Bien que la prise en charge du secteur culturel par les associations et les acteurs privés soit indice de vitalité et de dynamisme culturel provenant de la base, aussi aux yeux des acteurs étatiques, pour les acteurs culturels situés dans la banlieue, le fait que les activités culturelles soient concentrées dans la vielle ville et émanent essentiellement d’acteurs privés ou de la coopération est perçu comme problématique. Ils regrettent en particulier le manque d’espaces culturels publics, avec des salles de répétition et de spectacles ouvertes à l’ensemble des acteurs culturels de la ville, y compris les jeunes de la banlieue et des cultures urbaines. Le centre culturel régional de Saint-Louis n’a en effet pas de salles pour les activités des acteurs culturels.

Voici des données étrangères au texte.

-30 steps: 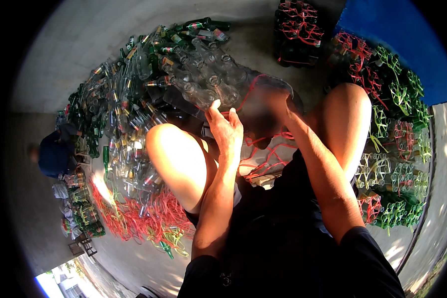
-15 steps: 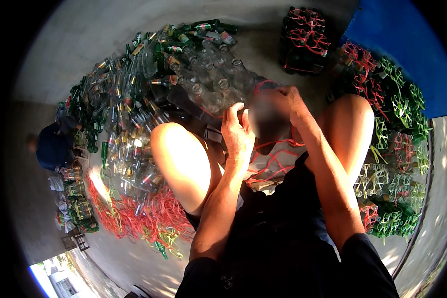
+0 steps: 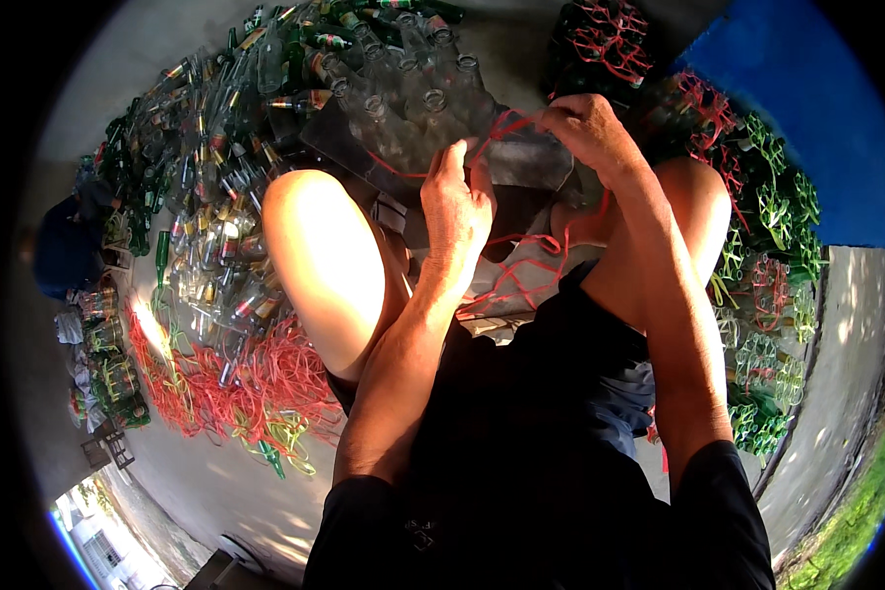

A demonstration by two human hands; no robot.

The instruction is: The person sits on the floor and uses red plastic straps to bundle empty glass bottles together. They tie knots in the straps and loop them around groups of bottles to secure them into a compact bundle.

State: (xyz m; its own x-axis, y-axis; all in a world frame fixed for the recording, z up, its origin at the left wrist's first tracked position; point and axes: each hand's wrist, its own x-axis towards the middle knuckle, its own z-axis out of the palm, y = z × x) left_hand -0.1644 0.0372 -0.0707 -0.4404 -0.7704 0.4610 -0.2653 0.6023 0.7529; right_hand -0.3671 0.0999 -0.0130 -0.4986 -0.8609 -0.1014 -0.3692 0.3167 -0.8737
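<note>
Several clear glass bottles stand upright in a cluster on a dark slab in front of my knees. A flat red strap passes low along the cluster's near side, with a crossed loop at its right. My left hand is beside the nearest bottles, its thumb and fingers closed on the strap. Farther right and slightly higher, my right hand pinches the strap's end and holds it taut. The fingertips of my right hand are partly hidden by the hand itself.
Loose green and clear bottles are heaped at the left, with a tangle of red straps nearer. Strapped bottle bundles line the right side beside a blue panel. Another person is at the far left. More red strap lies between my legs.
My right hand has moved up and outward, drawing the red strap tight. My left hand has closed on the strap from a more open pose. The whole view has shifted slightly.
</note>
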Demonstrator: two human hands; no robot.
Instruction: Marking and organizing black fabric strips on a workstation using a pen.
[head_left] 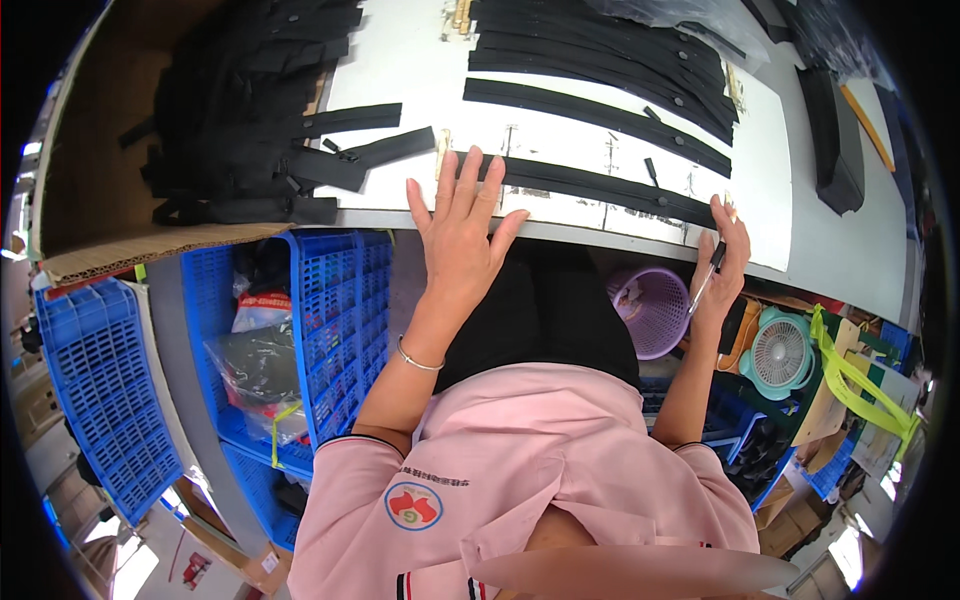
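Your left grip (462,225) spreads wide over a black strip (590,184). Your right grip (726,262) holds a pen (706,279). Black piles (250,110) crowd nearby.

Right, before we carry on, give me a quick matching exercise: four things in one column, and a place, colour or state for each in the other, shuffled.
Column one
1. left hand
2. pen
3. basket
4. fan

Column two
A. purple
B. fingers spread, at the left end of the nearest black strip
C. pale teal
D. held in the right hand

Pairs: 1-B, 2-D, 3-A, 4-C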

L’existence d’un centre culturel équipé de salle et de lieu de rencontres serait susceptible selon ces acteurs de dynamiser le secteur de la culture, aussi les cultures urbaines et le hip-hop qui souffrent actuellement d’un manque d’infrastructures et d’une maison dédiée aux cultures urbaines.

C’est dommage, à Saint-Louis, une ville culturelle, qu’on n’ait pas un espace dédié aux artistes, aux acteurs des cultures urbaines. (…) Tous les espaces que vous trouvez ici sont privés. Ce sont des associations, des ONG. Hahatay, Château et le Centre culturel français. Il n’y a rien dans la banlieue. Après ça tue la culture, parce que les acteurs n’ont pas d’espace d’expression, d’espace de répétition, d’espace de rencontre, d’échange. Ce qui est dommage. Peut-être que s’il y avait l’espace, il y aurait beaucoup plus de collaborations, beaucoup plus de rencontres, beaucoup plus de formations, beaucoup plus d’expérience. Parce que ce serait un carrefour des acteurs.

Z.

Cour interne du Centre Culturel Régional Abdel Kader Fall, Sor

Vers une redynamisation du rôle de l’État

Les acteurs étatiques ont l’intention de jouer un rôle plus central dans le futur au niveau de la culture à Saint-Louis. Bien que l’Université Gaston Berger de Saint-Louis (étatique), notamment l’UFR CRAC (Civilisations, Religions, Arts et Communication), joue déjà un rôle important au niveau de la formation et du renforcement des capacités des acteurs culturels, des cinéastes, et des professionnels du patrimoine, ainsi qu’au niveau de l’organisation d’événements culturels d’envergure, parmi les projets étatiques figure la création d’un grand complexe culturel régional à Bango. Ce complexe, dont la construction a été annoncée mais pas encore réalisée, devrait mieux répondre aux besoins en espaces des acteurs culturels de la région. Bien qu’il ne s’agisse pas spécifiquement d’une maison de cultures urbaines, cela devrait représenter un espace ouvert à l’ensemble des acteurs culturels. Par ailleurs, les locaux administratifs du Centre culturel régional, actuellement à Sor, vont être déplacés prochainement sur l’Île Nord, pour que le service régional du ministère soit présent au niveau institutionnel sur l’Île et au milieu des acteurs clés de la culture. La présence sur l’Île devra permettre aux acteurs étatiques en charge de la culture de mieux capitaliser et coordonner les énergies et les initiatives culturelles de la ville.